A nova plataforma de formação da instituição começa já oferecendo cinco cursos livres. Três deles requerem inscrição prévia até 7 de novembro: Introdução ao Teatro Essencial, sobre o método criado por Denise Stoklos; Mediação Cultural Contemporânea, que revisita os paradigmas da mediação na cultura e debate as práticas contemporâneas dessa área, e Entreolhares: Arte e Algoritmo Como Usar o Processamento Digital na Criação de Poéticas? Outros dois juntam-se a eles, sem necessidade de inscrição – Constelação das Artes: Histórias da Música e Sonoridades Brasileiras, que acompanha a construção da ideia de identidade nacional por meio da música, e Constelação das Artes: História do Brasil em 12 ingredientes e 1 dose, que trata da história gastronômica brasileira.

Consolidando a especial atenção da instituição nesta área, a Escola Itaú Cultural é a sua principal ação formativa. Gratuita, como todas as atividades oferecidas pela organização, ela é apresentada de forma acolhedora, fácil e intuitiva, e grande parte do seu conteúdo pode ser acessada a qualquer hora.

O currículo oferece diferentes tipos de cursos nos formatos a distância e híbridos (online/presencial), autoformativos e mediados, em pós-graduação, cursos de extensão da formação acadêmica e universitária e livres. Aqueles que frequentarem, no mínimo, 75% das aulas receberão certificado nas múltiplas modalidades. Todos eles são voltados para as diversas áreas de atuação cultural da organização, reafirmando o seu foco na arte e na cultura no Brasil.
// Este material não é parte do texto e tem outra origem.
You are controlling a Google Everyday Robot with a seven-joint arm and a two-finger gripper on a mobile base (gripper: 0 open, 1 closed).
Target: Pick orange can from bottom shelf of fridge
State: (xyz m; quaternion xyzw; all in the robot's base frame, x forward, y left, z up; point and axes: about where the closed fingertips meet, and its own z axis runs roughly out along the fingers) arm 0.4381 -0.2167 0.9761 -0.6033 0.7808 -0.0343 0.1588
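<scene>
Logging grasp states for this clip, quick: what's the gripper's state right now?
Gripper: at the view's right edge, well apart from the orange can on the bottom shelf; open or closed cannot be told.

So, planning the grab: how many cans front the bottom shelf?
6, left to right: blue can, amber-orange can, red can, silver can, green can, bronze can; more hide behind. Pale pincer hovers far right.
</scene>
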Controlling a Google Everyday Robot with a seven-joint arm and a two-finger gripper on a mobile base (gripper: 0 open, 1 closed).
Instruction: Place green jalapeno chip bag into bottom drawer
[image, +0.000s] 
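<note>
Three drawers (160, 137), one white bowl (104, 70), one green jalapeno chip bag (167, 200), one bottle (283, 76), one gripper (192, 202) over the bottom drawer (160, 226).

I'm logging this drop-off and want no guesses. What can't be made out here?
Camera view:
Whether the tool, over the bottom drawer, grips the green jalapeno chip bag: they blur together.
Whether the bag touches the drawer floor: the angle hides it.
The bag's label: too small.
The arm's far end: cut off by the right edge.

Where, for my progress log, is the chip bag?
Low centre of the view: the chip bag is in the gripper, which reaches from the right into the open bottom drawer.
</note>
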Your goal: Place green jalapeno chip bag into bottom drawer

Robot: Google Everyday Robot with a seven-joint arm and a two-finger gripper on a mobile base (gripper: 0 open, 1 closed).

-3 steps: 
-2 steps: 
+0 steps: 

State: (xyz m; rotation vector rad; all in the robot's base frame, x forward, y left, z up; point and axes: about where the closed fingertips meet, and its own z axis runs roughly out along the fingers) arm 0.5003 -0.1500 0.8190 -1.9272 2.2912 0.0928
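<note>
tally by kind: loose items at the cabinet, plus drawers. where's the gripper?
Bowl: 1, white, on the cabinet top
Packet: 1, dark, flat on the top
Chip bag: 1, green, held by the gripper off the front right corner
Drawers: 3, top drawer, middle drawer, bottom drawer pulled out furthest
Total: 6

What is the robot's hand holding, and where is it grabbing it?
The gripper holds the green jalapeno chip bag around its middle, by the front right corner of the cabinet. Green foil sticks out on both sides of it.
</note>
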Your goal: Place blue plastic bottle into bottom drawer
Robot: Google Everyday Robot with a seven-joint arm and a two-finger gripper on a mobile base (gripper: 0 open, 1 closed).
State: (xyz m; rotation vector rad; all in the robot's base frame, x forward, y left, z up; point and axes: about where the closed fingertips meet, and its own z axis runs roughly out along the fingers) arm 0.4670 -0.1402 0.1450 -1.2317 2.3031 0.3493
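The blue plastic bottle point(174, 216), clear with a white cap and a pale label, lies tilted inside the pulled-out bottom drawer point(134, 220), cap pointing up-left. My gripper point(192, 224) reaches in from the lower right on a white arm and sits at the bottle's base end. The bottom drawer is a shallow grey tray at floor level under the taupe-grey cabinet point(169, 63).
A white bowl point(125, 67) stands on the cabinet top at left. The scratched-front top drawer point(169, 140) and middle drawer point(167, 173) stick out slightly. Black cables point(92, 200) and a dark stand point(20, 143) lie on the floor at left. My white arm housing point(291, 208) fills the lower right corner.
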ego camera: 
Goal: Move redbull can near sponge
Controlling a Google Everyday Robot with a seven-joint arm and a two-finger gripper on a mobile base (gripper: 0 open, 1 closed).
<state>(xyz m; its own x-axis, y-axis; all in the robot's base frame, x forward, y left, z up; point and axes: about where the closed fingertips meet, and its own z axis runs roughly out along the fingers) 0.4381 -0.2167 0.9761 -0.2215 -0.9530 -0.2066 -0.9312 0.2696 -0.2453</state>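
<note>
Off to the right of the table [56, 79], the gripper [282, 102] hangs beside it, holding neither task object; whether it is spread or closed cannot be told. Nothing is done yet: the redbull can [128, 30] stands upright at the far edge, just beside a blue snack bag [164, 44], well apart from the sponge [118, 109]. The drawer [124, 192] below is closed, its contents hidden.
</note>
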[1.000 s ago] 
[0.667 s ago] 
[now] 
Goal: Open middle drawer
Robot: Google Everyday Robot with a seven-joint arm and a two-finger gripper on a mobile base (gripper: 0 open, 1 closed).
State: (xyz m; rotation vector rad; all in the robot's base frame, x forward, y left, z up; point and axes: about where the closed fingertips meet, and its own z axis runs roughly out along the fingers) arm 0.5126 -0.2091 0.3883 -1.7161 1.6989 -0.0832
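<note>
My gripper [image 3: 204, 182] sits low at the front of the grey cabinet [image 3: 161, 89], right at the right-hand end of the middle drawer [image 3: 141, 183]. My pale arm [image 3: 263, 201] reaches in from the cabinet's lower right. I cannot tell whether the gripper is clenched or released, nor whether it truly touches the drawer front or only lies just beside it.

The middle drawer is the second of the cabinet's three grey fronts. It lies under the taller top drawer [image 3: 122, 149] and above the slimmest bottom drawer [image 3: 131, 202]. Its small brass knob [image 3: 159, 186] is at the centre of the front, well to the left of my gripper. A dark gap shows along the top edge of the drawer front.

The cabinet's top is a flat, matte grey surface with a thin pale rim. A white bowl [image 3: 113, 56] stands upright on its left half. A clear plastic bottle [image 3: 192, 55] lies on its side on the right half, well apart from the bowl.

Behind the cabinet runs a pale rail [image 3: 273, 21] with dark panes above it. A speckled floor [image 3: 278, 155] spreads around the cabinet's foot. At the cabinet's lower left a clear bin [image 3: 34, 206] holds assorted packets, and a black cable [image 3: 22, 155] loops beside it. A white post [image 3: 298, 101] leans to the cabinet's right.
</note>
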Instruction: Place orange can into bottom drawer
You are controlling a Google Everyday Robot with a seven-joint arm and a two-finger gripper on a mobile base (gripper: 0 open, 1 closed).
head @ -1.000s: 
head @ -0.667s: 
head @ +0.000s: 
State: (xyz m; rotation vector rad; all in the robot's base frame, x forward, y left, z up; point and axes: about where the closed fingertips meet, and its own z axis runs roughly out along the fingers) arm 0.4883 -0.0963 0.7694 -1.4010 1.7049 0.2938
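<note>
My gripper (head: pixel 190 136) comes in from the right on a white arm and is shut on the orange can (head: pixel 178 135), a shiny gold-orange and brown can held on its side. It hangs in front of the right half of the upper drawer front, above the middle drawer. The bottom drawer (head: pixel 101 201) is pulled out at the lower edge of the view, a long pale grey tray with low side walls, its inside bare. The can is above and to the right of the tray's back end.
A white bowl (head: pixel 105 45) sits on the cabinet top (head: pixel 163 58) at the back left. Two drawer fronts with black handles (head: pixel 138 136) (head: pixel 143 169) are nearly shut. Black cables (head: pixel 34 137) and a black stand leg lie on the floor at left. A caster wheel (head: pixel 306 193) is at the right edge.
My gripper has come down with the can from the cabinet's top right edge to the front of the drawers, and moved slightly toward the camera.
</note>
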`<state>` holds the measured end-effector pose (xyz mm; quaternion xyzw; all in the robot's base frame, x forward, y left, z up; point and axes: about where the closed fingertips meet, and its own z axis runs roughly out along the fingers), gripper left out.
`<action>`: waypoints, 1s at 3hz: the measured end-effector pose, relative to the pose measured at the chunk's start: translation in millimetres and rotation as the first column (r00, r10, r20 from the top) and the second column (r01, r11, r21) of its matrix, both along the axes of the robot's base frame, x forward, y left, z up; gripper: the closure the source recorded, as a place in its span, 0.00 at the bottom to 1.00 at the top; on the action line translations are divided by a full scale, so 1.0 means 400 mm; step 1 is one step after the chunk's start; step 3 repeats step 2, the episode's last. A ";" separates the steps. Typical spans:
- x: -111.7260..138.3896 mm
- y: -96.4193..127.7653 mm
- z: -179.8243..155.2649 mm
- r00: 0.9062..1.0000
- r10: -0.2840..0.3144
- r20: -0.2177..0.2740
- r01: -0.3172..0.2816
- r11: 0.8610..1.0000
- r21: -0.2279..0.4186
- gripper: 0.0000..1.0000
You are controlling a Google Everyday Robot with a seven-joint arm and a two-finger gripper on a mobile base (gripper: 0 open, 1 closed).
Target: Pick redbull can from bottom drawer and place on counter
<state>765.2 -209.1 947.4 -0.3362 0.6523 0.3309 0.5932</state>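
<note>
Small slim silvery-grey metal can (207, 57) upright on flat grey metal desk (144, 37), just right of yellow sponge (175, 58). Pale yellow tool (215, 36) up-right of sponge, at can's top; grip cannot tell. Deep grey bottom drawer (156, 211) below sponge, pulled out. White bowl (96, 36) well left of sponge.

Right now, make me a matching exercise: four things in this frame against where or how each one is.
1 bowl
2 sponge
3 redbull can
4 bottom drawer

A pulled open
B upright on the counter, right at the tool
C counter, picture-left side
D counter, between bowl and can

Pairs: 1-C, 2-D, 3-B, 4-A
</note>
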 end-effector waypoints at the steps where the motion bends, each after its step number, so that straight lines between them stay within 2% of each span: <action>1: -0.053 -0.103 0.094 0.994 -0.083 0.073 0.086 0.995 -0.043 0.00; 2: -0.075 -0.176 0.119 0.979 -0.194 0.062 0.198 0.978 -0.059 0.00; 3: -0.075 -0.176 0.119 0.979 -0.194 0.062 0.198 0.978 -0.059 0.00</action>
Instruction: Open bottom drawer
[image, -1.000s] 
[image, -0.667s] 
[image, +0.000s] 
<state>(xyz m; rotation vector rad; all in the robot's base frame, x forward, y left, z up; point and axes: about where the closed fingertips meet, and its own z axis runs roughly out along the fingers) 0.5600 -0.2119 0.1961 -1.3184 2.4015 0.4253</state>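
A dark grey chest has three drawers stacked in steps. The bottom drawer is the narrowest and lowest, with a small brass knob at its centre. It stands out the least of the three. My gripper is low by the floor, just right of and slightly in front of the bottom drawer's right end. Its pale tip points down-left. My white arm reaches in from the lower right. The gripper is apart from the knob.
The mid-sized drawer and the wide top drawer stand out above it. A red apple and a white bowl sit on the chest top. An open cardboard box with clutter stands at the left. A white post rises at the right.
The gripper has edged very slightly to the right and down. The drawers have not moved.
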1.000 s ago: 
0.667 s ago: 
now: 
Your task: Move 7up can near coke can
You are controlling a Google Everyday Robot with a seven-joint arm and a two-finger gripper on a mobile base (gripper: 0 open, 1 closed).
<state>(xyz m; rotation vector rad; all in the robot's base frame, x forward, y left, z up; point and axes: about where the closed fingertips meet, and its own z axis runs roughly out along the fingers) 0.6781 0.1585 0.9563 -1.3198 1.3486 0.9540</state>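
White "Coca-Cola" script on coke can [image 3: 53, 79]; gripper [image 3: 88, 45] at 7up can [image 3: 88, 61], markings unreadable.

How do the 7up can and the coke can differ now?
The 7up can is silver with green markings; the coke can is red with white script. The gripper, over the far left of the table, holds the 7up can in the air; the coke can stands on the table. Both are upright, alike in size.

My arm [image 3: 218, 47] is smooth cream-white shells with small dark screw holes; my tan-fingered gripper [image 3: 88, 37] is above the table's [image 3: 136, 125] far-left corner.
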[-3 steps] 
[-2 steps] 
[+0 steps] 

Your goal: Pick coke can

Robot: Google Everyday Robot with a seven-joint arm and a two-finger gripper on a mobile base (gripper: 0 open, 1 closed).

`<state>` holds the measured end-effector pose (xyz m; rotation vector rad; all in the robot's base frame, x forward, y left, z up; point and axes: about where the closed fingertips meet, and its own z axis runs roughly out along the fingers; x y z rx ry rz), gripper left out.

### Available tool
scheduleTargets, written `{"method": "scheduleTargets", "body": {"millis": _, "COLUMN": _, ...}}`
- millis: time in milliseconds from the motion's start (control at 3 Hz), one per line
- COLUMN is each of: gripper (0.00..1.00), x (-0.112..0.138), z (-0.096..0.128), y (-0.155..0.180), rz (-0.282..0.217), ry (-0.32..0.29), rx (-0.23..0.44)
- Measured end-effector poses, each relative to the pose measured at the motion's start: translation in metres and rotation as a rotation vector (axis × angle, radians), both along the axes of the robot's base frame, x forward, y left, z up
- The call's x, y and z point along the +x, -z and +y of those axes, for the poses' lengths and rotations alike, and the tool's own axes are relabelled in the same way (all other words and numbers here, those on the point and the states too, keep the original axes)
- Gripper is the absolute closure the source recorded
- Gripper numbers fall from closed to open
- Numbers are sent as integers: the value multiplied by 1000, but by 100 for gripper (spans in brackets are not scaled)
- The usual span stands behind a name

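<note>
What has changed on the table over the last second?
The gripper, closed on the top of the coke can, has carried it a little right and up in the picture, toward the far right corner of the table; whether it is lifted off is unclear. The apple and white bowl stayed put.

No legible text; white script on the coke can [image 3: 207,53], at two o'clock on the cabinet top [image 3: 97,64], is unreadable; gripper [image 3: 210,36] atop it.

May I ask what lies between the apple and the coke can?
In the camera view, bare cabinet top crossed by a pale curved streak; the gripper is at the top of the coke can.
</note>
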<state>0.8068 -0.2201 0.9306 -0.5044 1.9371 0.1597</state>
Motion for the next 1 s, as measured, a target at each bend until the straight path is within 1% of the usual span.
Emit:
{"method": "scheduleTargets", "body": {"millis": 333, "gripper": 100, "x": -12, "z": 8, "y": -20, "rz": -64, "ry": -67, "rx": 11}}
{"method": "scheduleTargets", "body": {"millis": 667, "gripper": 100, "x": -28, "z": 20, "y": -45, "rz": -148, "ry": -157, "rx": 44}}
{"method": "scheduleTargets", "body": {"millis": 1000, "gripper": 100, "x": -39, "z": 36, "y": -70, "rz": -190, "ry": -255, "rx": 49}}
“Entendemos que criar condições para a formação é um meio de promover a participação do cidadão, algo fundamental para o desenvolvimento de um país, ainda mais por meio da arte e da cultura”, diz Eduardo Saron, diretor do Itaú Cultural. “Esta plataforma pretende democratizar o acesso do público aos nossos cursos, mas também proporcionar a interação com os diversos programas que oferecemos por meio dela, como por exemplo, a Enciclopédia de Arte e Cultura Brasileira”, continua ele. “Em tempos em que a desigualdade grita de maneira ainda mais expressiva, é preciso que todos dediquemos parte de nossos esforços para que mais pessoas tenham acesso a múltiplas possibilidades de formação”, conclui Saron.